Almost 2 weeks after I was home, my 4 year old son was in my bed watching ET and he had an accident and wet the bed. I will never forget this since it took me about an hour to take the sheets and blanket off and remake the bed. I hadn't cried when diagnosed, hadn't cried in the hospital but I remember SOBBING because I couldn't make the bed- I was completely helpless. I had no strength to pull the sheets to the corners and couldn't use my right arm to pull, had no energy to shake the blanket onto the bed- besides the pain and getting winded. I had to keep sitting on the bed to rest because my legs were rubbery and I would just cry or more fittingly, wail. Picking the 8 pillows off the floor that I had on my bed so I could sleep was a major undertaking. All in all, by the time I had the bed made, and him in the shower, almost an hour and a half had passed- something that normally would be done in under 15 minutes. I thought I would never ever get better.

A little over 3 weeks, I remember going to Walmart. By the time I got to the cash register I was almost panting and thought I was going to faint. I felt like I had run a marathon, just going to the store to pick up a few groceries.

There was a gentleman on this board at the time, BobMc, who had an avitar of himself smiling from a rope bridge in Costa Rica where he had been hiking, 3 weeks after his surgery. I so hated Bob. :D We became friends so it was okay, but at the time I hated his smiling mug! I felt like a loser, a failure because I couldn't make it to Walmart and back at almost 4 weeks and here this guy is running all over Costa Rica.

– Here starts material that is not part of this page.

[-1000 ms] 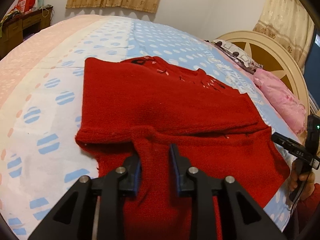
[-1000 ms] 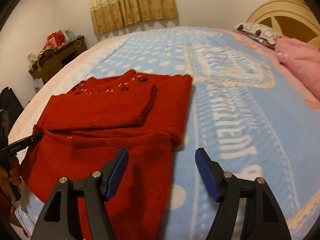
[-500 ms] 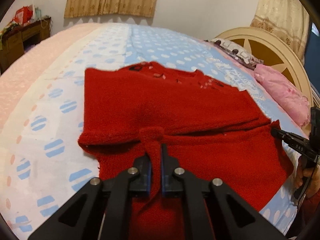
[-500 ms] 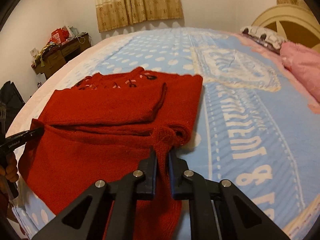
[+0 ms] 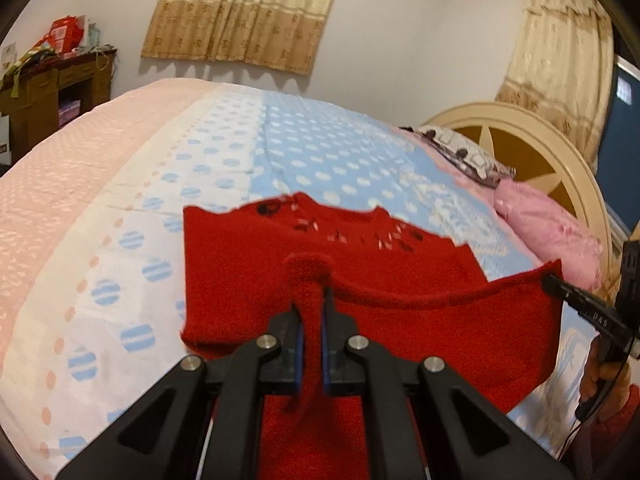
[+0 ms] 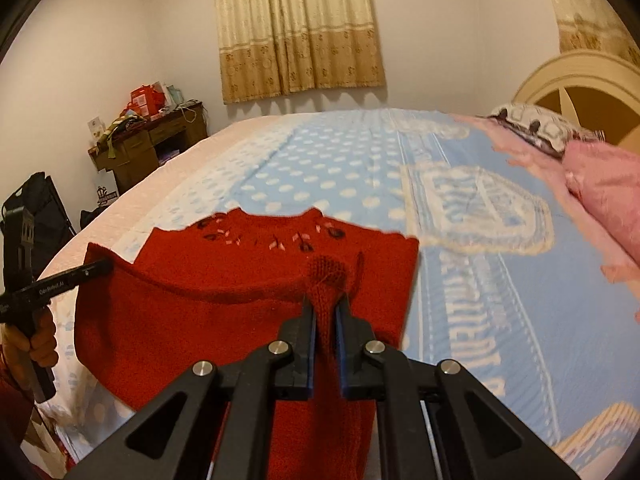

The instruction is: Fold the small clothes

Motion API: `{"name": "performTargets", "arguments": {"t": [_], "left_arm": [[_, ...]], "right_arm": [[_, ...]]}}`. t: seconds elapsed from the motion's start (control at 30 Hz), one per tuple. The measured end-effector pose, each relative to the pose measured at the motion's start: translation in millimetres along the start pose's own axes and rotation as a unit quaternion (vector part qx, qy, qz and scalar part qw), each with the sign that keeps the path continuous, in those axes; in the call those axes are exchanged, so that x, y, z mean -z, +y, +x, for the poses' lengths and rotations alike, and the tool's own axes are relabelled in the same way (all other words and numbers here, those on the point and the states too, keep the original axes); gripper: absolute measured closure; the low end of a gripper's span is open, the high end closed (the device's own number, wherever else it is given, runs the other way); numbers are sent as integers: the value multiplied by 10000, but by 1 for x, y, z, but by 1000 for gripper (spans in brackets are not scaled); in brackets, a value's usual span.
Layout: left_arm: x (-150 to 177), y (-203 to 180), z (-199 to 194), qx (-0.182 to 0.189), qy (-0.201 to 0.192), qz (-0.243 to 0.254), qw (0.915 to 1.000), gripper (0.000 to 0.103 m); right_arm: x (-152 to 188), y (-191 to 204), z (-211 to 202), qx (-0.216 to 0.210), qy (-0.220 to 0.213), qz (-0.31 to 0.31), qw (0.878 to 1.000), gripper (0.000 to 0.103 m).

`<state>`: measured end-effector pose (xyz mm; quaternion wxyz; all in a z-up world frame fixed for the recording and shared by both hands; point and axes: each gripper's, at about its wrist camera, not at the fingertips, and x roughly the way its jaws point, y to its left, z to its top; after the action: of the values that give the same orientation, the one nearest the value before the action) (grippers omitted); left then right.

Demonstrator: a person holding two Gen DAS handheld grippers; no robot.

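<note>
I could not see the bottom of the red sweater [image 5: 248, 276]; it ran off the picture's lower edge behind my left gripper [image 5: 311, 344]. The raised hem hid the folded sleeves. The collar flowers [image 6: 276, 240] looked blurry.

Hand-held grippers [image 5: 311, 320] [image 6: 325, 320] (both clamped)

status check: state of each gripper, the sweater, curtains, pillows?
left gripper: shut on the sweater's lifted edge
right gripper: shut on the same edge
red sweater: near edge raised, far part flat on the bed
curtains: drawn
pink pillow: lying by the headboard
</note>
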<state>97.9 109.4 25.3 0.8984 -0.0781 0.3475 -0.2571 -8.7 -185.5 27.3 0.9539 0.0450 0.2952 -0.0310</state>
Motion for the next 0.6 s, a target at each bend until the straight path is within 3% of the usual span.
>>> {"name": "performTargets", "arguments": {"t": [0.6], "left_arm": [[-69,23,50,-554,-221,-291,9978,97]], "right_arm": [[-72,-11,84,339,62,-253,9991,96]]}}
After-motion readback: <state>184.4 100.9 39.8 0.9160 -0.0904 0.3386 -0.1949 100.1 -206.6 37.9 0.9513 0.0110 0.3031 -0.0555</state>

Everyone heals differently. This is extreme but someone told me once that lung surgery was close to having a living autopsy - a quarter of your torso is cut open. You just don't bounce back from these things. I went back to work at 9 weeks because I had to, but it took me quite a while to start feeling like myself again. When I got tired I would lean to the side and tuck my arm up against my side with the elbow crooked - it was automatic- it somehow helped. I couldn't sleep on my right side for almost a year. I couldnt wear a regular bra for almost 2 years. To this day I have numb spots and wierd electrical feelings sometimes and yes, sometimes pain. The scar is numb and I only felt the right side of my chest for the first time again last year.

Anyway, as long as your husband has been checked by the doctors, I wouldn't worry too much but I would certainly remain vigilante. I believe that your husband should have incremental improvement, even if its minor, each day. IF he seems to regress too much, I would call the doctor again. In the meantime, if your husband has a spirometer, he needs to keep breathing in it to strengthen his lungs. He also does need to walk and do any physical exercises that his dr may have given him. This disease kicks your a** pyschologically as I'm sure you know, and maybe that is also in play here.

Best of luck. Sorry for the long post.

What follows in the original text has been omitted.